Absentee voting by mail has its risks for candidates and voters. The method is considered more vulnerable to mischief and outright fraud. In 2009, voters in a special State Senate election were persuaded to send their ballots to a private mail box instead of the elections office in an apparent attempt to void their votes. But more often the problem is human error.
In 2008, the Hillsborough elections office under then supervisor, Buddy Johnson misplaced 846 absentee ballots. They were found in an office more than a week after the election. Craig Latimer points out that since he took over as chief of staff changes have been made.
“Daily those ballots are brought to this office and stored in a secure area under surveillance camera twenty four hours a day. That can’t happen again” promised Latimer.

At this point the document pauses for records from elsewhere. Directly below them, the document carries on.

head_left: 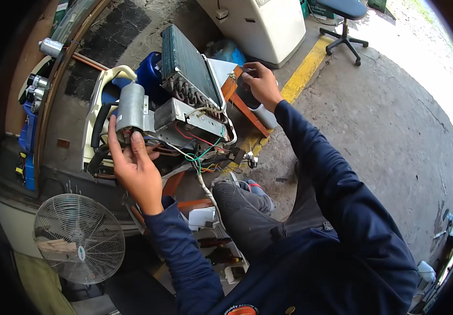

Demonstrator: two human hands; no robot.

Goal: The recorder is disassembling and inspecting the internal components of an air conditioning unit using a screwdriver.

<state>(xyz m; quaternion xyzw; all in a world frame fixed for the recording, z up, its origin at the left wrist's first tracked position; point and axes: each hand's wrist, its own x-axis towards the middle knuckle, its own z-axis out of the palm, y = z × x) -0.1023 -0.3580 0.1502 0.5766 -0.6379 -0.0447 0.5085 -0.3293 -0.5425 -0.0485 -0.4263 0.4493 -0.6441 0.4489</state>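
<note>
Takes in strong daylight from the upper right, burning the ground outside (430, 39) to near white. Dims toward the lower left, around the wire fan (81, 239). Catches a soft sheen on the metal cylinder (131, 107). Bends straight edges near the rim, fading to black at the corners. Looks fairly sharp mid-frame.
</note>
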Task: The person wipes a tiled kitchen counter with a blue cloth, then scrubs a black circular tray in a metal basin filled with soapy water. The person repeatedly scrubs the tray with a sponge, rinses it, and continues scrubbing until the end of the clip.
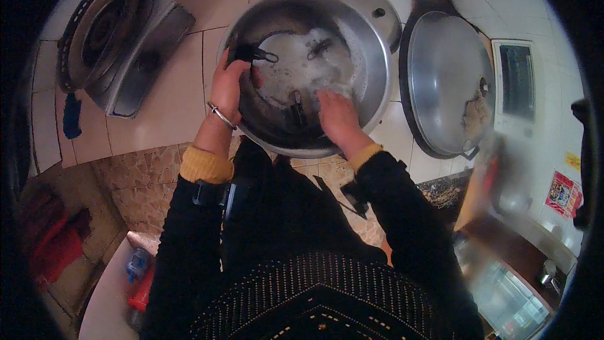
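Observation:
A large round metal basin (377, 91) stands before me, with grey, foamy water (292, 75) in it. At its left side my left hand (230, 82) is closed around a black handle (251, 54) with a metal loop at the tip. What the handle belongs to is hidden by suds. My right hand (338, 113) reaches over the near right rim, its fingers bent together in the foam; anything in them is hidden. A second black handle-like piece (297, 112) shows between my hands, and another dark piece (319, 48) pokes out of the foam farther back.
Right of the basin sits a big round metal lid (443, 82) on a dark pan. Behind the basin lies a smaller knobbed lid (371, 12). A metal stove (135, 56) stands on the tiled counter (189, 88) at the left, a blue cloth (72, 116) hanging beside it.

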Demonstrator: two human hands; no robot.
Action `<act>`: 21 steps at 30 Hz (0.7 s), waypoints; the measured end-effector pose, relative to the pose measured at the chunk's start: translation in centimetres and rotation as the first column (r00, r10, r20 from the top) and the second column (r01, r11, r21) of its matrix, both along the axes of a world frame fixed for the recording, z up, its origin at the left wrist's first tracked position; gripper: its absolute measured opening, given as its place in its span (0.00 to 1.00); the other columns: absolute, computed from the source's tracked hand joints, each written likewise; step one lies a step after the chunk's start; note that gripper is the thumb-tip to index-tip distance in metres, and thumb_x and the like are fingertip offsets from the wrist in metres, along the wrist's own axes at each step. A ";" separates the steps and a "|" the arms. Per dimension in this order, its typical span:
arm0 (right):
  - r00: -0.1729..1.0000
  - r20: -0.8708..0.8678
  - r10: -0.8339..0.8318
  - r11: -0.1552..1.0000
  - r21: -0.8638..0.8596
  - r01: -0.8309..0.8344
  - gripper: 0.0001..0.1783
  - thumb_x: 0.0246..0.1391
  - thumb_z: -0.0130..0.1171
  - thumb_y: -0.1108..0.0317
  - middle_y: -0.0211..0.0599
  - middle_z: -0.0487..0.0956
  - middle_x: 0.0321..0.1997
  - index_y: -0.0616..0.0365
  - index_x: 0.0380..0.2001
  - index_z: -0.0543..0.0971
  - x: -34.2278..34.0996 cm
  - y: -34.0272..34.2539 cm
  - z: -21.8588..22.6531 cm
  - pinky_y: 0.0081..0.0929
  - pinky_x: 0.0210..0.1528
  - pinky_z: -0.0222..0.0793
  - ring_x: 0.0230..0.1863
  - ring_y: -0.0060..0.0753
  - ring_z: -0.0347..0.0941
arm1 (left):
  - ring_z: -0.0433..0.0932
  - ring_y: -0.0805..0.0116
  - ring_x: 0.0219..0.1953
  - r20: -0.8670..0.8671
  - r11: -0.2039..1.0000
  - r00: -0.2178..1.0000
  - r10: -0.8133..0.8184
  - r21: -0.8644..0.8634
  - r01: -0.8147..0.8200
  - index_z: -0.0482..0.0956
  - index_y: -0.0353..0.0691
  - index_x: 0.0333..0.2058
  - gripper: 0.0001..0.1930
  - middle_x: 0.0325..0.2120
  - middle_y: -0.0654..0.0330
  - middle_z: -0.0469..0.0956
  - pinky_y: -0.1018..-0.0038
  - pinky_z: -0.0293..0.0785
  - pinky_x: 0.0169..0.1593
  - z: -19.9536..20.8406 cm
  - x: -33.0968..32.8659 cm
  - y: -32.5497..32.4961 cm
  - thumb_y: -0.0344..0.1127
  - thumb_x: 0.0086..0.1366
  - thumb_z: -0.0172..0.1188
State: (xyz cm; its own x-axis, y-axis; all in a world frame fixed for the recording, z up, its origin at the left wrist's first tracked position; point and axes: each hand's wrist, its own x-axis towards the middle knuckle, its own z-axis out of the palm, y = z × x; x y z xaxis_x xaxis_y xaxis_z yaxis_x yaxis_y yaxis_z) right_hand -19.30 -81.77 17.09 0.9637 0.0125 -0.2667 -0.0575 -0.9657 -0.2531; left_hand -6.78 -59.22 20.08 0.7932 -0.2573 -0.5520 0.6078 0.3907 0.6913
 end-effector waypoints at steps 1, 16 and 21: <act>1.000 0.013 -0.007 0.998 -0.064 0.008 0.23 0.48 0.53 0.75 0.47 0.76 0.49 0.58 0.51 0.75 0.9 -0.3 -0.5 0.47 0.51 0.69 0.47 0.53 0.74 | 0.74 0.65 0.26 0.006 1.000 1.000 -0.017 0.010 0.017 0.70 0.38 0.47 0.17 0.24 0.57 0.74 0.70 0.72 0.34 0.0 -0.2 0.1 0.30 0.58 0.50; 0.992 0.084 -0.099 0.987 -0.122 0.109 0.21 0.53 0.52 0.71 0.44 0.71 0.59 0.60 0.51 0.74 5.9 -2.8 -3.3 0.44 0.59 0.65 0.60 0.47 0.67 | 0.76 0.63 0.42 -0.123 0.997 0.990 0.066 -0.031 -0.070 0.65 0.36 0.57 0.26 0.42 0.53 0.76 0.67 0.75 0.47 -1.8 -0.5 0.6 0.35 0.61 0.56; 0.985 0.154 -0.074 0.988 -0.126 0.094 0.18 0.55 0.48 0.71 0.46 0.72 0.54 0.61 0.49 0.74 5.6 -3.3 -3.0 0.46 0.54 0.68 0.55 0.51 0.70 | 0.73 0.62 0.53 -0.017 1.000 1.000 -0.004 0.002 0.004 0.59 0.32 0.62 0.35 0.51 0.50 0.73 0.67 0.72 0.55 -1.1 -1.3 1.3 0.40 0.61 0.64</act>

Voters also take a risk in returning their absentee ballots too early because a lot can happen in the last days of a campaign. MacManus says the downside for the voter is if they vote early via absentee or early voting and something dramatic breaks toward the end of the campaign, they can’t change their mind.
Here is a recent quote from our current Secretary of the State, from the Litchfield County Times: <read>
Ms. Bysiewicz said she also would “love” to see early voting in Connecticut, in which a ballot is mailed to voters weeks before the election and they can complete it and then submit the ballot to their local town hall.
Reports have indicated that it has boosted turnout and parents will talk to their children about how they plan to vote.
Ms. Bysiewicz said it produced positive results in Florida and North Carolina during the 2008 presidential election.
It is interesting to contemplate Connecticut following Florida’s lead in this area when the risks are known. If we do go this way, there truly will be noexcuse for unintended consequences.
There other reasons to be concerned with large scale absentee voting, along with frequent tales of problems across the country, see recent posts here, here, and here.
Update: 8/23/2010 – Early Voting expensive in Florida <read>
according to Florida’s Division of Elections, statewide, only 361,615 people took advantage of the two week early voting period.
That’s just a little bit more than 3% of all registered voters. That’s right 3.25% to be exact…
When you break it down by the tax dollars needed to man these locations. Tax payers pay between $35 and $56 dollars per voter for early voting or an average of $21.29 a voter county wide.
In Broward County it breaks down to $33.16 per voter for early voting.
In Monroe County, 1599 voters took advantage of early voting, costing a total of $15,640, or $9.78 per voter.